WHAT NEEDS TO BE DONE:
Please transcribe the listing below in full, exactly as written, leaving out its pictures.
Top of DATA SEGMENT
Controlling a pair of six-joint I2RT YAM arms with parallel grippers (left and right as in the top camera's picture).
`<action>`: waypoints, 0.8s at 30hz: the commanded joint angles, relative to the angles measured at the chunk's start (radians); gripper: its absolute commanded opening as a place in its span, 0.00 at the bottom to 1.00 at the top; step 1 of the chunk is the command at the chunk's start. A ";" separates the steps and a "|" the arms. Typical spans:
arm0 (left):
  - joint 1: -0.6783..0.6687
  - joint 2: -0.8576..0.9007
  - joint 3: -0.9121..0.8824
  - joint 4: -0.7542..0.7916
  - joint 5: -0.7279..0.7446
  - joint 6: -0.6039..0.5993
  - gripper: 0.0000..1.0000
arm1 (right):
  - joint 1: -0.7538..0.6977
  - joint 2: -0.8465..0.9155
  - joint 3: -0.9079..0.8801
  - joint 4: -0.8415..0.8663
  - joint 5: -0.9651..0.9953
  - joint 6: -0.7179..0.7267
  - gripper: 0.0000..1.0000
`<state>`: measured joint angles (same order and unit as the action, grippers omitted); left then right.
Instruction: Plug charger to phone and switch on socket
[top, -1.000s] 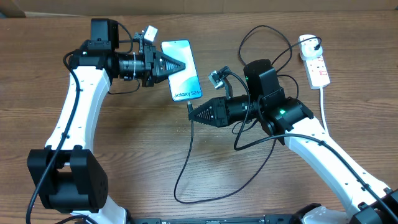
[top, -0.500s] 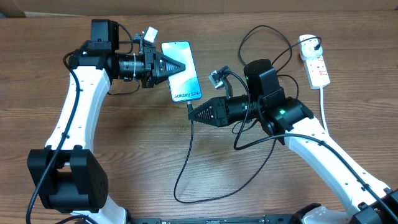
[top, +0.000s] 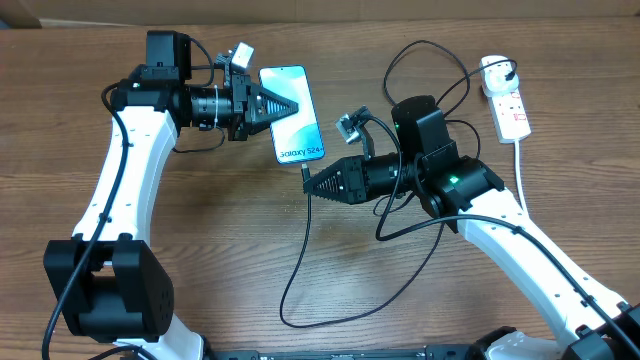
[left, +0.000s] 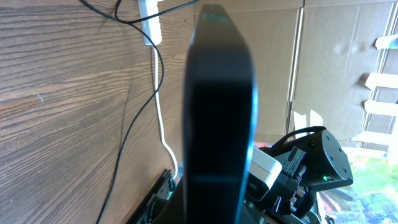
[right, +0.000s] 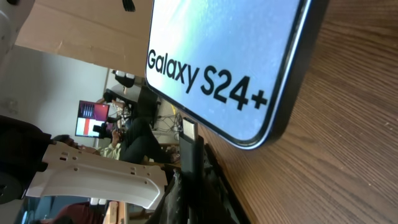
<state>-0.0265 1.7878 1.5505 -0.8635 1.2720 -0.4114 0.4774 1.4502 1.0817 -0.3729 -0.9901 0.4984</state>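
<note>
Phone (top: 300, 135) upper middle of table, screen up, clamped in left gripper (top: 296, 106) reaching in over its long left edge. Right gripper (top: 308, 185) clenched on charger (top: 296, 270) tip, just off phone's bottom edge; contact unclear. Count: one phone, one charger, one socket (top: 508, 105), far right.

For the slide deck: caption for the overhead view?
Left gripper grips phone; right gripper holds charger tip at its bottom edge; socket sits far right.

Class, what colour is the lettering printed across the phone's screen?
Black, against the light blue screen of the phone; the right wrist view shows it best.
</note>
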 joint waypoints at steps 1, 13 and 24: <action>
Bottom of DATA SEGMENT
SOLUTION:
Controlling a pair of six-joint I2RT YAM arms with parallel grippers (left and right as in the top camera's picture).
`<action>`: waypoints, 0.8s at 30hz: the commanded joint angles, relative to the angles measured at the chunk's start (radians); gripper: its absolute commanded opening as a place in its span, 0.00 at the bottom to 1.00 at the top; step 1 of the chunk is the command at the chunk's start. A ";" separates the steps and a "|" the arms. Typical spans:
arm0 (left):
  - joint 1: -0.6783..0.6687
  - joint 2: -0.8576..0.9007
  - joint 3: -0.9121..0.8824
  - joint 4: -0.7542..0.7916
  - joint 5: -0.7279..0.7446
  - joint 6: -0.6039..0.5993
  - gripper: 0.0000..1.0000
arm1 (right):
  - joint 1: -0.7538..0.6977
  - joint 2: -0.8465..0.9155
  - joint 3: -0.9079..0.8801
  - joint 4: -0.8415..0.8663
  - joint 5: -0.9651..0.9953
  - joint 6: -0.7179..0.7267
  - gripper: 0.0000..1.0000
`<state>`: measured joint angles (same order and unit as the action, grippers omitted); left then right.
Instruction: Plug charger to phone and switch on socket
[top, -1.000s] 
[top, -0.500s] 
[top, +0.000s] 
[left, +0.000s] 
[right, +0.000s] 
<state>-0.0265 1.7878 1.5505 -0.8635 1.2720 -0.4114 0.4774 1.4502 1.0817 -0.3729 -0.9901 0.4984</state>
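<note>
Phone (top: 300, 135) upper middle of table, screen up, clamped in left gripper (top: 296, 106) reaching in over its long left edge. Right gripper (top: 308, 185) clenched on charger (top: 296, 270) tip, just off phone's bottom edge; contact unclear. Count: one phone, one charger, one socket (top: 508, 105), far right.

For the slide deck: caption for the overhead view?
Left gripper grips phone; right gripper holds charger tip at its bottom edge; socket sits far right.

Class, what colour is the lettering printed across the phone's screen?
Black, against the light blue screen of the phone; the right wrist view shows it best.
</note>
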 joint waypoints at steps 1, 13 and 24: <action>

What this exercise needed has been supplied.